__WHAT TO DO__:
Could you set down exactly the lines in the records below between the line holding "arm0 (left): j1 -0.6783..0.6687" and the line holding "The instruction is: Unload", inclusive?

__ENTRIES SUPPLIED__:
[Start of section]

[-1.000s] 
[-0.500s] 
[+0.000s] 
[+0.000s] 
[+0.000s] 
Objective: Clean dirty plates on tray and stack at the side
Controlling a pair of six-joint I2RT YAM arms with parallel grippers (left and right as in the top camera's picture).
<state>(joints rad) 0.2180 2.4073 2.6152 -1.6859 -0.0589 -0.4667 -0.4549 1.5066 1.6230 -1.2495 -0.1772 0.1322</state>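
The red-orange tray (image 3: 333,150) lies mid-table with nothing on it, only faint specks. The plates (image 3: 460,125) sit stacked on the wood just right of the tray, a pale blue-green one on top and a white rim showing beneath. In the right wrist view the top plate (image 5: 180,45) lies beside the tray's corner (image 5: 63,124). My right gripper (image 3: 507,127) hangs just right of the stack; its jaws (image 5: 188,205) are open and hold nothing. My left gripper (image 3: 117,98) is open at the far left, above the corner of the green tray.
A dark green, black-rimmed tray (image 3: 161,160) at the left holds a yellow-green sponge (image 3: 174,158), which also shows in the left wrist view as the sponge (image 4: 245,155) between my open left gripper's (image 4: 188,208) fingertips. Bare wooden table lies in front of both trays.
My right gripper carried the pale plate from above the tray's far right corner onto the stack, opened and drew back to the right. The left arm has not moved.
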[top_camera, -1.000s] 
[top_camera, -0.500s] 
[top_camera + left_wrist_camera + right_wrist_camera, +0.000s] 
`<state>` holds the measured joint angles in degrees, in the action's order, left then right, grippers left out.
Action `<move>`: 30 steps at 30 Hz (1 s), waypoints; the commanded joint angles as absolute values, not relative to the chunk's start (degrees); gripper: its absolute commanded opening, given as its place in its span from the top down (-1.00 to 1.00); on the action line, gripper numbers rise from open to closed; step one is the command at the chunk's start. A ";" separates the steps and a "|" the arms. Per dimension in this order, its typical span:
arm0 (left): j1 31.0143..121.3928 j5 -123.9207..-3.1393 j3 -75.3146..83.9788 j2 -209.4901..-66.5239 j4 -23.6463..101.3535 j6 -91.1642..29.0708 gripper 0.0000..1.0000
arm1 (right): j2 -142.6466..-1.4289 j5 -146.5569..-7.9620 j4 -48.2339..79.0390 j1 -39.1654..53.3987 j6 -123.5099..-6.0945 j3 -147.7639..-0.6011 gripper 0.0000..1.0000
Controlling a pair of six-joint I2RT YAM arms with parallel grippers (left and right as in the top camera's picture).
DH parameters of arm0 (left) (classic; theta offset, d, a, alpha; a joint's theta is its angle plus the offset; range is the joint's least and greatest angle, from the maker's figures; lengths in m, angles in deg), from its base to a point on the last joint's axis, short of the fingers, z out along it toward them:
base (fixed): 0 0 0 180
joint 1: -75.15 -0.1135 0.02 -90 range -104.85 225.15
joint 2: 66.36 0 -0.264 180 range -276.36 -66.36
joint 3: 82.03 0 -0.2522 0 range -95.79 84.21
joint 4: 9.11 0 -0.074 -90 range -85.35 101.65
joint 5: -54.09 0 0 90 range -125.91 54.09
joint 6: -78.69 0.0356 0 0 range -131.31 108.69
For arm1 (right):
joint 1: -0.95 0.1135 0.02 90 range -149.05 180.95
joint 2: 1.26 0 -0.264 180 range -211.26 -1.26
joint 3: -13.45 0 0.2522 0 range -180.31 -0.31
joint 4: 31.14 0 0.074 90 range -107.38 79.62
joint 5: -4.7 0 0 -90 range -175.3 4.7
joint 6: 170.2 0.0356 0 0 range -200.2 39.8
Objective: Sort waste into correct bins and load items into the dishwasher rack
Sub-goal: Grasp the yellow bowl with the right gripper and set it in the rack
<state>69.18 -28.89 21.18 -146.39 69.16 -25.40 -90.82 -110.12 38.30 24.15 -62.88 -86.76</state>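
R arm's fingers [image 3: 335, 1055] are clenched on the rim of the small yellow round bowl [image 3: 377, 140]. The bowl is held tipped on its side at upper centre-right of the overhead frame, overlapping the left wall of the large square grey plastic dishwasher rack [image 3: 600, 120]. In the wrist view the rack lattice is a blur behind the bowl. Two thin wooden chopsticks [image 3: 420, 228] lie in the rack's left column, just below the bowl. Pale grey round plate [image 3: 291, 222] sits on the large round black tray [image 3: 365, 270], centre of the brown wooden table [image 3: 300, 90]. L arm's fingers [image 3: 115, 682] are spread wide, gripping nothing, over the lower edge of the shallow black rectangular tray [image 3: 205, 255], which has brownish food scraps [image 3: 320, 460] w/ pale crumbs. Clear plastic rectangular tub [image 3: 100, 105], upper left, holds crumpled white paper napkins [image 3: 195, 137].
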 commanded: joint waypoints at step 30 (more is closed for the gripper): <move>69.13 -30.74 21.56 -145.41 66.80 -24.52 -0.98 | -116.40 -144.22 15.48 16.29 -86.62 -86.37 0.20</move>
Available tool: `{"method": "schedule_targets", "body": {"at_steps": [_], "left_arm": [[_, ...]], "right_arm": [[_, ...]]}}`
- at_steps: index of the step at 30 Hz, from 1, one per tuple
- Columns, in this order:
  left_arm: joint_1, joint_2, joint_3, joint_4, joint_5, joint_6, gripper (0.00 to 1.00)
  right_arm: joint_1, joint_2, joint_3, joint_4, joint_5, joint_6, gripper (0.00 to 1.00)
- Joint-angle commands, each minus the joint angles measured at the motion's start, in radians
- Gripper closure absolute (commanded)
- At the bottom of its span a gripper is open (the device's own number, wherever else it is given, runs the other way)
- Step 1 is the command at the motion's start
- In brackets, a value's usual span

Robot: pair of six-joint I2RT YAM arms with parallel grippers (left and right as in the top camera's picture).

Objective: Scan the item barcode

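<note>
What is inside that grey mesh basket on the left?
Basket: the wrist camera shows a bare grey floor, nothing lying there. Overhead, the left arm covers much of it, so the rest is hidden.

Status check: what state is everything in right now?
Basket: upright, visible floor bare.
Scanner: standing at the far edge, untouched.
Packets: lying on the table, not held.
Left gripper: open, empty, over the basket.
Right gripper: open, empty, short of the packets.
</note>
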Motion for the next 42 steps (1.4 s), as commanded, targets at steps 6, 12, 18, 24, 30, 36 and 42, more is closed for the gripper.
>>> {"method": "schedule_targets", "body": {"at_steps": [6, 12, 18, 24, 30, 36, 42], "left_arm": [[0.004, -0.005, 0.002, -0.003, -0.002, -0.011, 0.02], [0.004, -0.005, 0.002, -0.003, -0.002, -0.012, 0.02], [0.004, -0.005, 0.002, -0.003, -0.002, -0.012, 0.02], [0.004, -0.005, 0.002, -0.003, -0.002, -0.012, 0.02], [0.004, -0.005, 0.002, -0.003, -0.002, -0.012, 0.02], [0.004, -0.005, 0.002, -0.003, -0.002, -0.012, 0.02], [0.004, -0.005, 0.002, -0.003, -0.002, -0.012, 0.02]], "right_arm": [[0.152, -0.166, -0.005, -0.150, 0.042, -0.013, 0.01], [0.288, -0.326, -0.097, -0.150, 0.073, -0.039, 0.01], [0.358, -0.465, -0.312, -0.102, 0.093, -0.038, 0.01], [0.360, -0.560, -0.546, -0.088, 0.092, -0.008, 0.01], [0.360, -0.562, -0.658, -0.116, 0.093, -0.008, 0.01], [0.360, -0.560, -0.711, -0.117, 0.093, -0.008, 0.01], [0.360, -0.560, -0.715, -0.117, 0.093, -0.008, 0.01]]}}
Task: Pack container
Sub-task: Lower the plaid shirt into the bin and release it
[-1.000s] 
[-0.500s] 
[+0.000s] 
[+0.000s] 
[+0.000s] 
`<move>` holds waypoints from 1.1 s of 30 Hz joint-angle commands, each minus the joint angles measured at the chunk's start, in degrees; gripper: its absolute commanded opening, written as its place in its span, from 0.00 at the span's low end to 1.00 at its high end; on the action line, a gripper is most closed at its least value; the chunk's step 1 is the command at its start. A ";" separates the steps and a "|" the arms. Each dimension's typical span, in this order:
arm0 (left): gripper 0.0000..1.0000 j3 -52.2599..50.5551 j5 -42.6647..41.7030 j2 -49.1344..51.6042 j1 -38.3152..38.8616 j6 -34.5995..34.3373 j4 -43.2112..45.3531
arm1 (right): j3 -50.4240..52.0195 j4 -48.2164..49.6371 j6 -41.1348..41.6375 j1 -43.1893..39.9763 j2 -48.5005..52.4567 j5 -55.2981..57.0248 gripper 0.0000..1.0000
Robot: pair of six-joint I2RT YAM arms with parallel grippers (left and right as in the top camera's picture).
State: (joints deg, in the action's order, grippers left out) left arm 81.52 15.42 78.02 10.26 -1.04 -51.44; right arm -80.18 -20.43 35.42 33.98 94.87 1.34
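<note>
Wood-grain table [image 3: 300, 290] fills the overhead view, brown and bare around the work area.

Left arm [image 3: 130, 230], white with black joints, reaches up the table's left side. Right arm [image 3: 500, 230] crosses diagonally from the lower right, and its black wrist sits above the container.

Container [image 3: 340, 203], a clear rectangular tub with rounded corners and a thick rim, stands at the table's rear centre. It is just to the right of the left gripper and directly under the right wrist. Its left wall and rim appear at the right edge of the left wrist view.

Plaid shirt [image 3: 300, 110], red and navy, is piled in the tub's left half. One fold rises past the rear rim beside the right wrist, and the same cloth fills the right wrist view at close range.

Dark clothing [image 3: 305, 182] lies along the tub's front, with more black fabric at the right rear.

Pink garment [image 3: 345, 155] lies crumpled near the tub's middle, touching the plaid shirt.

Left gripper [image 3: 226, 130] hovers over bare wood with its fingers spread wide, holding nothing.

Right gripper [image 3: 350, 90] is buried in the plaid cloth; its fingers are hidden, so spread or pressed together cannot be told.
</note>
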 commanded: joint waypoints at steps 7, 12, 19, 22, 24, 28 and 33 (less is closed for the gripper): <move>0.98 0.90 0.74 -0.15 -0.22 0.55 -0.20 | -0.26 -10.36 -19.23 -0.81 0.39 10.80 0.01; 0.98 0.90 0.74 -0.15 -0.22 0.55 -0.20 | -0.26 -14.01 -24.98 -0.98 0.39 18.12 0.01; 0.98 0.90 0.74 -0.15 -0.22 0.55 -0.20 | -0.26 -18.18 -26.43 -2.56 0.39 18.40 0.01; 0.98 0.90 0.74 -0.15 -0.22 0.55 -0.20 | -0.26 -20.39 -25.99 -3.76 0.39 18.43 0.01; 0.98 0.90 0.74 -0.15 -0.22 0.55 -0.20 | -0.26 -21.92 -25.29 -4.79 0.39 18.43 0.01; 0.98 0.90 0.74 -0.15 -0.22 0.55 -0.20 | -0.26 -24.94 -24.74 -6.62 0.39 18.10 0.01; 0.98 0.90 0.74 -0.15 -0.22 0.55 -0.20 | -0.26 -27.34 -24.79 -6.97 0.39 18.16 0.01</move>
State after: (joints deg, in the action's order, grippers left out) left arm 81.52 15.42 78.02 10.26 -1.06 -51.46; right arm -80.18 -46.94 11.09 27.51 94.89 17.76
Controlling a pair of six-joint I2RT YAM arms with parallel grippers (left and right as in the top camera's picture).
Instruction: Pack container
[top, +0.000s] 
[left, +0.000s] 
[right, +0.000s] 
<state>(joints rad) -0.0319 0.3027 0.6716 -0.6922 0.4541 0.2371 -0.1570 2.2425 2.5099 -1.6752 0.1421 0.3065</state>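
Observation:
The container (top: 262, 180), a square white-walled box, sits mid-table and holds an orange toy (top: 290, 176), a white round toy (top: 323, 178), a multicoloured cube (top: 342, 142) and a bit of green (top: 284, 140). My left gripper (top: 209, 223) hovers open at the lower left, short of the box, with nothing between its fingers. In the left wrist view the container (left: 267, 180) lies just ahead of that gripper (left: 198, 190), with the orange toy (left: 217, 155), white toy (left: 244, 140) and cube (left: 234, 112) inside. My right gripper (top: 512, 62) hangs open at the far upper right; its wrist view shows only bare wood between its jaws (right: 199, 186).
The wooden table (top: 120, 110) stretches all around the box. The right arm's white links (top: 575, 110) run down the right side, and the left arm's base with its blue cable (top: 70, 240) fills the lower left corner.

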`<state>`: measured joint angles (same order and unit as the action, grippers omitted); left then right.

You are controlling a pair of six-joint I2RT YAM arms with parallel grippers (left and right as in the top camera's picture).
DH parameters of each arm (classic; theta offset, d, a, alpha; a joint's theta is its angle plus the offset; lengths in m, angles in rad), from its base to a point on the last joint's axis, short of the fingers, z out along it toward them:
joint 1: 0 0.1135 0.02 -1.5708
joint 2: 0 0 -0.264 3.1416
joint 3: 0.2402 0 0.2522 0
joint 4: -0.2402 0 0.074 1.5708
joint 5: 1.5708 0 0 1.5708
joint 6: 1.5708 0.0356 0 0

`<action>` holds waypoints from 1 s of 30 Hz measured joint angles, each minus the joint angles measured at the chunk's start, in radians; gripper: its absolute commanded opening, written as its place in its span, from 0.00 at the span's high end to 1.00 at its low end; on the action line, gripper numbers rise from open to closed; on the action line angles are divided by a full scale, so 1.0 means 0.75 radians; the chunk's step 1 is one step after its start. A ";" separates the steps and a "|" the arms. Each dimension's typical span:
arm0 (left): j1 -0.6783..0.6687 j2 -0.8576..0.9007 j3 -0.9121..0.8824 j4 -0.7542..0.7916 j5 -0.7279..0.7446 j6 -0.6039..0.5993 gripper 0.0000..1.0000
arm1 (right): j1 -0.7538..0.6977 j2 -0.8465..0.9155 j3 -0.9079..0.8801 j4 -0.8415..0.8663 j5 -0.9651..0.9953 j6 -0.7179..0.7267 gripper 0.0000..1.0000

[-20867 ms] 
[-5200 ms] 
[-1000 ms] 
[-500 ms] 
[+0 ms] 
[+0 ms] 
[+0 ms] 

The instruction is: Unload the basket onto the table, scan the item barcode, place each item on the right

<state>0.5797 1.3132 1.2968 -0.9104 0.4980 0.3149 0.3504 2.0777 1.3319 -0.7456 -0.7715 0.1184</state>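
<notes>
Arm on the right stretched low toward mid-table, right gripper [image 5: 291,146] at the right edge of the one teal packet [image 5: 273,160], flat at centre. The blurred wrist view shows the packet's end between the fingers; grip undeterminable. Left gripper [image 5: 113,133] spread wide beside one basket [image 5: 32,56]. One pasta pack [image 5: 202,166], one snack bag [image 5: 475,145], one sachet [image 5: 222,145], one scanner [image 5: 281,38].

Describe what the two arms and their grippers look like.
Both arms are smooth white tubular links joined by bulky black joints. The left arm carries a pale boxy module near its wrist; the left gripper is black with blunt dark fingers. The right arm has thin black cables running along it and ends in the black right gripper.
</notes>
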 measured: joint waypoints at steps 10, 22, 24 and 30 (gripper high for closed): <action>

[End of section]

__TASK SOLUTION__:
arm0 (left): j1 -0.6783..0.6687 j2 -0.8576..0.9007 j3 -0.9121..0.8824 j4 -0.7542..0.7916 j5 -0.7279..0.7446 j6 -0.6039..0.5993 gripper 0.0000..1.0000
arm1 (right): j1 -0.7538..0.6977 j2 -0.8465..0.9155 j3 -0.9079..0.8801 j4 -0.8415..0.8663 j5 -0.9651..0.9953 j6 -0.7179..0.7267 gripper 0.0000..1.0000

[-20867 ms] 
[-5200 ms] 
[-1000 ms] 
[-500 ms] 
[+0 ms] 
[+0 ms] 
[+0 ms] 

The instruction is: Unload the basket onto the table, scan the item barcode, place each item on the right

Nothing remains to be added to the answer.